● **EXERCISE REQUIREMENTS**:
Search the data for "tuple". Each line containing it is to be copied.

● **INPUT DATA**:
────────────────
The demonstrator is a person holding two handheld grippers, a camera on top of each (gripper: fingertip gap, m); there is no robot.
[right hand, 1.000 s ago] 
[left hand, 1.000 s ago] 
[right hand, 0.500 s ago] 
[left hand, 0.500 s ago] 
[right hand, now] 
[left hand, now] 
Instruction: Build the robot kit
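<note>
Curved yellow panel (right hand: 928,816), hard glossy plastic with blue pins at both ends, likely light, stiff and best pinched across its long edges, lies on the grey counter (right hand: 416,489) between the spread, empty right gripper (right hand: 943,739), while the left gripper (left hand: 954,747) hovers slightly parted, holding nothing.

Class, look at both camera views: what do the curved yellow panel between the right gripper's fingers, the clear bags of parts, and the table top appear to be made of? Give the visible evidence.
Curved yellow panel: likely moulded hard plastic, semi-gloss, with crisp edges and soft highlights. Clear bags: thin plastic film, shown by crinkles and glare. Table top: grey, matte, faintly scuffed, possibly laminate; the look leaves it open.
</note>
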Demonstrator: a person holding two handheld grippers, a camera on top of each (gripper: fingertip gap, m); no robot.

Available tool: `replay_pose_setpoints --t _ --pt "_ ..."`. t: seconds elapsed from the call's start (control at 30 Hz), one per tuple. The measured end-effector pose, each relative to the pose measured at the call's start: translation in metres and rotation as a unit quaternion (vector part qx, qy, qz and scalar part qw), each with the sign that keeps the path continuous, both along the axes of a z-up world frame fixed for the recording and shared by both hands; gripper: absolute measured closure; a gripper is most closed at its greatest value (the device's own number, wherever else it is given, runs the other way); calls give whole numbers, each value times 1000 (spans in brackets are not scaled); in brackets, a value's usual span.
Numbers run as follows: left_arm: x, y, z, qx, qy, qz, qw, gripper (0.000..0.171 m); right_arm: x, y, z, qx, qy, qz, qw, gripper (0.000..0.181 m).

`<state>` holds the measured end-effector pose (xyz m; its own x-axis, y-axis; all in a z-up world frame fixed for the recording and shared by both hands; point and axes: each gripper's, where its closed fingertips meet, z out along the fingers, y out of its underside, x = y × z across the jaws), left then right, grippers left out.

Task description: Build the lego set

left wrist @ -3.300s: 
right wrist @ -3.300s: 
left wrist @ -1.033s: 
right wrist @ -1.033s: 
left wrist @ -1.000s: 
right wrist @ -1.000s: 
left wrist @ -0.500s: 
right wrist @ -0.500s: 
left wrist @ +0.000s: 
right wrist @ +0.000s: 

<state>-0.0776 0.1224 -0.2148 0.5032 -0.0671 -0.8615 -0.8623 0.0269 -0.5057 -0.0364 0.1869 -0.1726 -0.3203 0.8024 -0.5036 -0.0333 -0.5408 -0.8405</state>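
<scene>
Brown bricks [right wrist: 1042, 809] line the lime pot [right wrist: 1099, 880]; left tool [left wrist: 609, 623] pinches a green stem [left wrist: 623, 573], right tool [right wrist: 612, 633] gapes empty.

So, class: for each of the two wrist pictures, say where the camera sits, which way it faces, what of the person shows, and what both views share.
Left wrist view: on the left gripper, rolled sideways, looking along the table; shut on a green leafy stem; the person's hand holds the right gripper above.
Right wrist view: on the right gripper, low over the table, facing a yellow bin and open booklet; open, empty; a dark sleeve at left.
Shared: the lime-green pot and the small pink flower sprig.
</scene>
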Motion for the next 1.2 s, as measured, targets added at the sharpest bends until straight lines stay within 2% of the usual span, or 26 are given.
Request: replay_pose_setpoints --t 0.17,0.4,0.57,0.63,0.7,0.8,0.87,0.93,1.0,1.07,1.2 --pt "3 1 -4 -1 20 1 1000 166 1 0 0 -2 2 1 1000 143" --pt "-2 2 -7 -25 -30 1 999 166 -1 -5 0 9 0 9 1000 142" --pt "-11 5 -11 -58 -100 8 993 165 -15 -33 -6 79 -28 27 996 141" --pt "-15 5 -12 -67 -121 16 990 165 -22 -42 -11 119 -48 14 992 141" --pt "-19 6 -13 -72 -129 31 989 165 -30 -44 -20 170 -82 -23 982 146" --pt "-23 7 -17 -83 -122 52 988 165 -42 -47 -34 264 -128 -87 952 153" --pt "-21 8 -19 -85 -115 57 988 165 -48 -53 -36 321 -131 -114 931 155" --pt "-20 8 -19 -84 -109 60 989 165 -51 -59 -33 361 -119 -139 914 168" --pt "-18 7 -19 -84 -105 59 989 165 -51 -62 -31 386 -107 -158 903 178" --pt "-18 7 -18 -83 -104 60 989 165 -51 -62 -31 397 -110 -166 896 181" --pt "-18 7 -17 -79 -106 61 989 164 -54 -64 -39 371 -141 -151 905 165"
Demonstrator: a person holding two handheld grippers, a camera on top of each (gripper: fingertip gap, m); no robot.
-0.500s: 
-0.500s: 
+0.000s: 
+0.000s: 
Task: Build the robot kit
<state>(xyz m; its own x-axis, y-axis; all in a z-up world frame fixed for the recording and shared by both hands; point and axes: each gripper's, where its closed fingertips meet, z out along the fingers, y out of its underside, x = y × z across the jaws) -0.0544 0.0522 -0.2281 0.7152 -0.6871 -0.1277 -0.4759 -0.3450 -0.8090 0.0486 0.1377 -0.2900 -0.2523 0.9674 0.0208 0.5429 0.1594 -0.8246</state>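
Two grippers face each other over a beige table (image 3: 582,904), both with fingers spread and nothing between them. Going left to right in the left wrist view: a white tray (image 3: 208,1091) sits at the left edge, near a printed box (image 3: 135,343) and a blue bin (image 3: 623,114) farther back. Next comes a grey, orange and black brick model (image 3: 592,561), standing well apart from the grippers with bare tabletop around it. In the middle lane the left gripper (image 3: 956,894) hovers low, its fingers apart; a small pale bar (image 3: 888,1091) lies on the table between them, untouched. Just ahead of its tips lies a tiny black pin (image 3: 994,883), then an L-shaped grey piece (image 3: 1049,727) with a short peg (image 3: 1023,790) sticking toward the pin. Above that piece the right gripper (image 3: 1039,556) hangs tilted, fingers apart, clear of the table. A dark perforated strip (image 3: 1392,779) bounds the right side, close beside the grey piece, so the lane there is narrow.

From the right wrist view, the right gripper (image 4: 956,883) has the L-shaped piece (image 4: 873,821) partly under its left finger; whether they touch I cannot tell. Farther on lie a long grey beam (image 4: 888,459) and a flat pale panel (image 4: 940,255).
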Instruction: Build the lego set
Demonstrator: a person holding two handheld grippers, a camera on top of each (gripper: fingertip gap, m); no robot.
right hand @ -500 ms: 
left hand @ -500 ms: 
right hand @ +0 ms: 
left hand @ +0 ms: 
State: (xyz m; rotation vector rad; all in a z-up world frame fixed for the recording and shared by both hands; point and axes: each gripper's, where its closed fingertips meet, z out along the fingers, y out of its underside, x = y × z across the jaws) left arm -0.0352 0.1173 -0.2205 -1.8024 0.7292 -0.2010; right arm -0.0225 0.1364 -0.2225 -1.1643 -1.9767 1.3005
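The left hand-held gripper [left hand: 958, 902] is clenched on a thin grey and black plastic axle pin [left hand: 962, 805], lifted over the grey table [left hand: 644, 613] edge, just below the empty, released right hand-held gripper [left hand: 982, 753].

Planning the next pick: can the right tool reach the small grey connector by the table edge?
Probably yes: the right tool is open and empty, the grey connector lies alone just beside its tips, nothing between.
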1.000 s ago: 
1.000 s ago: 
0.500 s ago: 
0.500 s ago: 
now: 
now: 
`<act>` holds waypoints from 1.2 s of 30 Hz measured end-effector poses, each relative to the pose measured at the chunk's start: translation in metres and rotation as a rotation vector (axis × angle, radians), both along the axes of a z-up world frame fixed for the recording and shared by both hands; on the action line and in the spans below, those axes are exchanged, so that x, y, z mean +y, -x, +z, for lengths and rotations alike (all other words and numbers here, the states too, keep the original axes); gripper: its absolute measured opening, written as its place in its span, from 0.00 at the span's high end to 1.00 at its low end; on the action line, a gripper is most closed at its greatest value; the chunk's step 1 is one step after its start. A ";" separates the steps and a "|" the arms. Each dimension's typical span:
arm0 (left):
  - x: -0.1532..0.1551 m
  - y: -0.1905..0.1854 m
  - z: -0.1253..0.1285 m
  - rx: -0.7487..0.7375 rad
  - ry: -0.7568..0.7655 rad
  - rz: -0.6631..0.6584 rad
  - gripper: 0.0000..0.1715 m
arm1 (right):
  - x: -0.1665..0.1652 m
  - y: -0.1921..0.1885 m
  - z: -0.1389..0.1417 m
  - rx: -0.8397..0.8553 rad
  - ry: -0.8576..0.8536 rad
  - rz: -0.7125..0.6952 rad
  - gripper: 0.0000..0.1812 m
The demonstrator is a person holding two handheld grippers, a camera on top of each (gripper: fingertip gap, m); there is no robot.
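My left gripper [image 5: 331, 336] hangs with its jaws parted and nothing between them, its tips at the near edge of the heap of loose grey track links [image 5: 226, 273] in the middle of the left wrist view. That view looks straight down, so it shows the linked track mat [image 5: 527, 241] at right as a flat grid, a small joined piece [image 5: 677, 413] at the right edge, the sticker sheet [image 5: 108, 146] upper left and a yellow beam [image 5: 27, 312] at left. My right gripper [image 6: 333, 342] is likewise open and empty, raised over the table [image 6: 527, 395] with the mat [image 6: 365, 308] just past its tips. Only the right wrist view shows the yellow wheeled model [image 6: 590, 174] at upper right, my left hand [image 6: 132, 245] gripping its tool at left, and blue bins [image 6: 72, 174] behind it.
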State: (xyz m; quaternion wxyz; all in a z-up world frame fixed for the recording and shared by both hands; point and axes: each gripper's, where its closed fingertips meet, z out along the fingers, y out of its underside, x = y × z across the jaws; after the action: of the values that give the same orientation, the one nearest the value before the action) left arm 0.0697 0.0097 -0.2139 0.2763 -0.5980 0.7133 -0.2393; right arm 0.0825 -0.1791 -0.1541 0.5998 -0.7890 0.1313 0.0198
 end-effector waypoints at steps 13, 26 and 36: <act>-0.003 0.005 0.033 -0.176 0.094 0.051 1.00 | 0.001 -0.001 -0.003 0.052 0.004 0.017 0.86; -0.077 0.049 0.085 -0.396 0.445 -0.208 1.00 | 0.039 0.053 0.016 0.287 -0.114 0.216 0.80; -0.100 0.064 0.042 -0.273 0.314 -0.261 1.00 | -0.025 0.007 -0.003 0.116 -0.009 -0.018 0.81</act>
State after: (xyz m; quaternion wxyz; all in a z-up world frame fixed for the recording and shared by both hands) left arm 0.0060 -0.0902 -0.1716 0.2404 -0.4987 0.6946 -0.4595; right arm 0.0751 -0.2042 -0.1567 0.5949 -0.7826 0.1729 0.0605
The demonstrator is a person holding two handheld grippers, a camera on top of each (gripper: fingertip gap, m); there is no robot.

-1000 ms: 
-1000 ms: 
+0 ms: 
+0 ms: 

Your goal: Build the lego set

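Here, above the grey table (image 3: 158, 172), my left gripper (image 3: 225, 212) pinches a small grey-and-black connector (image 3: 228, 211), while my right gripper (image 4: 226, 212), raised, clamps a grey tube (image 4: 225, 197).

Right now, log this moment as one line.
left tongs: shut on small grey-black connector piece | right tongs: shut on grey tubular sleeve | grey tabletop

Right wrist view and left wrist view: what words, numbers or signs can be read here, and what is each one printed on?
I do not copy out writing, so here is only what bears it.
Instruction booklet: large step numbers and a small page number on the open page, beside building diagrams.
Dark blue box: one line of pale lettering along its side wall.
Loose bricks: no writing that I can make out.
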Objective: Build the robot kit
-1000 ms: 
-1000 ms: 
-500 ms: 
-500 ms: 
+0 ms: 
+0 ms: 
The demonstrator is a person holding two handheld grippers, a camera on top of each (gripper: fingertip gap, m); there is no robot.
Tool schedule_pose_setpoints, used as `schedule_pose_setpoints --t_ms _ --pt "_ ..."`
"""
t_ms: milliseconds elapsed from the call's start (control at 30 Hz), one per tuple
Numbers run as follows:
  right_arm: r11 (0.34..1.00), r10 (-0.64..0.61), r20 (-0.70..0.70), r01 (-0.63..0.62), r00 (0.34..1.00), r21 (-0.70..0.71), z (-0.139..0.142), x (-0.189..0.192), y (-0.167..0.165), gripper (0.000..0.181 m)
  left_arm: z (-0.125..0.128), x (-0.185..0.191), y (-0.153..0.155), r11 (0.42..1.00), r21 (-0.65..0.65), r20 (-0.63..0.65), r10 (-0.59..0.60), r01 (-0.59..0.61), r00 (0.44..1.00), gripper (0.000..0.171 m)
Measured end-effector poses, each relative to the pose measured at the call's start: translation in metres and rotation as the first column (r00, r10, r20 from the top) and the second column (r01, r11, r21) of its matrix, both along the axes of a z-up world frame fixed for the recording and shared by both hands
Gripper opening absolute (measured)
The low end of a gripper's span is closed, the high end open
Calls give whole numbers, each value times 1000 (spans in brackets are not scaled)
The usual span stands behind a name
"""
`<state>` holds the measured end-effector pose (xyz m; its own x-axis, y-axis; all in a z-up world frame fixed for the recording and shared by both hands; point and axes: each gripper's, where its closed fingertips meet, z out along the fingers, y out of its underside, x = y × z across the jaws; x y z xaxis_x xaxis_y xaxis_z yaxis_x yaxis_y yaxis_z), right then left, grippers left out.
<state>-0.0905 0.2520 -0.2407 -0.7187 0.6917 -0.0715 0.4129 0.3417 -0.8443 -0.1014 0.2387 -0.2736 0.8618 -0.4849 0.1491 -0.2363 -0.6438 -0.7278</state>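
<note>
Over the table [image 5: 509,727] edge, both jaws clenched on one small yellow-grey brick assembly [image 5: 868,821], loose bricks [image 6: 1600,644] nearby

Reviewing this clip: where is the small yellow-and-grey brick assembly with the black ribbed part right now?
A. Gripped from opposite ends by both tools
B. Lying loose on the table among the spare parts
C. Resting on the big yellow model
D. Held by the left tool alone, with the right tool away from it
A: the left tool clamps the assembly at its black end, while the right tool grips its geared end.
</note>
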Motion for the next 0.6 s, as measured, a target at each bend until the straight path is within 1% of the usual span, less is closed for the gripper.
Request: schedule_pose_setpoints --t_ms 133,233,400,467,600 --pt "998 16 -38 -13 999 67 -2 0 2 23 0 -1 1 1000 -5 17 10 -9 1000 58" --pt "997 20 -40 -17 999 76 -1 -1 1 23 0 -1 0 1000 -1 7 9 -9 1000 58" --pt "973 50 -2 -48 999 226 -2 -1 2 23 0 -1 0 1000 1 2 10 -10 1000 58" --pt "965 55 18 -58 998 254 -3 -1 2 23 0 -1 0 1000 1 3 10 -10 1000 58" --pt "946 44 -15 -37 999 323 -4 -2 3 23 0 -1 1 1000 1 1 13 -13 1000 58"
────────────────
● **REPLY**:
Available tool: `replay_pose_setpoints --t _ --pt "_ ..."`. t: seconds elapsed from the call's start (control at 30 Hz), one per tuple. The measured end-effector pose, each relative to the pose measured at the call's start: translation in metres and rotation as a unit quaternion (vector part qx, qy, qz and scalar part qw), each with the sign that keeps the path continuous, both along the axes of a z-up world frame fixed for the recording and shared by both hands; gripper: absolute measured closure; a gripper is most closed at its greatest value (the device's own number, wherever else it is given, runs the other way); calls give whole numbers, each value times 1000 (spans in brackets are not scaled); in brackets, a value's usual span.
t_ms: milliseconds elapsed from the call's start (control at 30 Hz), one per tuple

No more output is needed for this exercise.